* [GOAL OF THE EXERCISE]: Go through the listing beneath this task and return every line that carries the string "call".
START PROVIDED MATERIAL
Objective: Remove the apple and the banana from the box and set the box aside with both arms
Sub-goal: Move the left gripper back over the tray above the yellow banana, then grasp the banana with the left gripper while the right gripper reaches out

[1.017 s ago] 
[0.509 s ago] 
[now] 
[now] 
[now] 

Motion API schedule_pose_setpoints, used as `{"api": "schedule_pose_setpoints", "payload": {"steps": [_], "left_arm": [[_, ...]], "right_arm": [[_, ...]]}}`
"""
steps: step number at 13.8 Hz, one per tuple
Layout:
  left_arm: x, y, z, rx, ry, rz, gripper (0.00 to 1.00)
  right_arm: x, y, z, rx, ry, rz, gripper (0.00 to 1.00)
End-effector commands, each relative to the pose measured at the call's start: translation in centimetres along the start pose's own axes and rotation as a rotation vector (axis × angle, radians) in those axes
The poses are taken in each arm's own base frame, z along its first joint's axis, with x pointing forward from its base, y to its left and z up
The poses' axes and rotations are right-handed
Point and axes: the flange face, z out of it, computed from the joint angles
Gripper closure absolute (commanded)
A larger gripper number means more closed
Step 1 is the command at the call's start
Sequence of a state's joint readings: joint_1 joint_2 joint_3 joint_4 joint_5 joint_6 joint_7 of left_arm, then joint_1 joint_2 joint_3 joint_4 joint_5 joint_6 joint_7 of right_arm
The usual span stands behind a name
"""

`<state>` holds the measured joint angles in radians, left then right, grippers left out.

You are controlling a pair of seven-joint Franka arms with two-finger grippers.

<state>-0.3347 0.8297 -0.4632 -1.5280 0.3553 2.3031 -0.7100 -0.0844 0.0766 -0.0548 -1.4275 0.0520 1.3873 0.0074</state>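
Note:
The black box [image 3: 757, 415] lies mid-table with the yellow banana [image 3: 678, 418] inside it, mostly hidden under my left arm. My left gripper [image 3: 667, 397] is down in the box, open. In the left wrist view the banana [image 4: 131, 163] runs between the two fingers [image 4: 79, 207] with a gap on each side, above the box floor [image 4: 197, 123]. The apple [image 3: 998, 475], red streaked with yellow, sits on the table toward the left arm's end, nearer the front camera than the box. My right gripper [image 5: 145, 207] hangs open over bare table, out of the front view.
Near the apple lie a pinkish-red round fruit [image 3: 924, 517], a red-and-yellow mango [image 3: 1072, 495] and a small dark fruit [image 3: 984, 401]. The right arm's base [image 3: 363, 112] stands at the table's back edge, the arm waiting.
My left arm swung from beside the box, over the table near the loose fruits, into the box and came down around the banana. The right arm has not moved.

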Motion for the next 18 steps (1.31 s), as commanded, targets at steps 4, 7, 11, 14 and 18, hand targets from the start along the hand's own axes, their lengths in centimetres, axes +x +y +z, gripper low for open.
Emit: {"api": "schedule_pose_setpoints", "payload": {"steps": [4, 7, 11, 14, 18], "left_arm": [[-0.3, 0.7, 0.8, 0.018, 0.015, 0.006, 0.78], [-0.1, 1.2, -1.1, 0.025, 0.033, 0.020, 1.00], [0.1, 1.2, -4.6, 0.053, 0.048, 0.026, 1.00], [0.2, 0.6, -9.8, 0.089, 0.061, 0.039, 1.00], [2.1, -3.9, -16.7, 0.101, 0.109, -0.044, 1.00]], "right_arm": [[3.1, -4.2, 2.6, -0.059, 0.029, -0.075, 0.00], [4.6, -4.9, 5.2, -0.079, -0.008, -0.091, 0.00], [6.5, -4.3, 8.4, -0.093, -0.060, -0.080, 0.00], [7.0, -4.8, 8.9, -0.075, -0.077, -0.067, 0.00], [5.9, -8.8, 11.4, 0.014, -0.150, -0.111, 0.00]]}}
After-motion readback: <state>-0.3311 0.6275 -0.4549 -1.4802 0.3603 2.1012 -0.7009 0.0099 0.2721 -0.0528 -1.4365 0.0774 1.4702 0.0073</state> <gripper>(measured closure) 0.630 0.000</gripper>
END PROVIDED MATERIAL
* [EXPECTED ANSWER]:
End-effector commands, each relative to the pose measured at the call's start: translation in centimetres along the start pose's own axes and rotation as a rotation vector (axis × angle, radians) in those axes
Step 1 is the command at the call's start

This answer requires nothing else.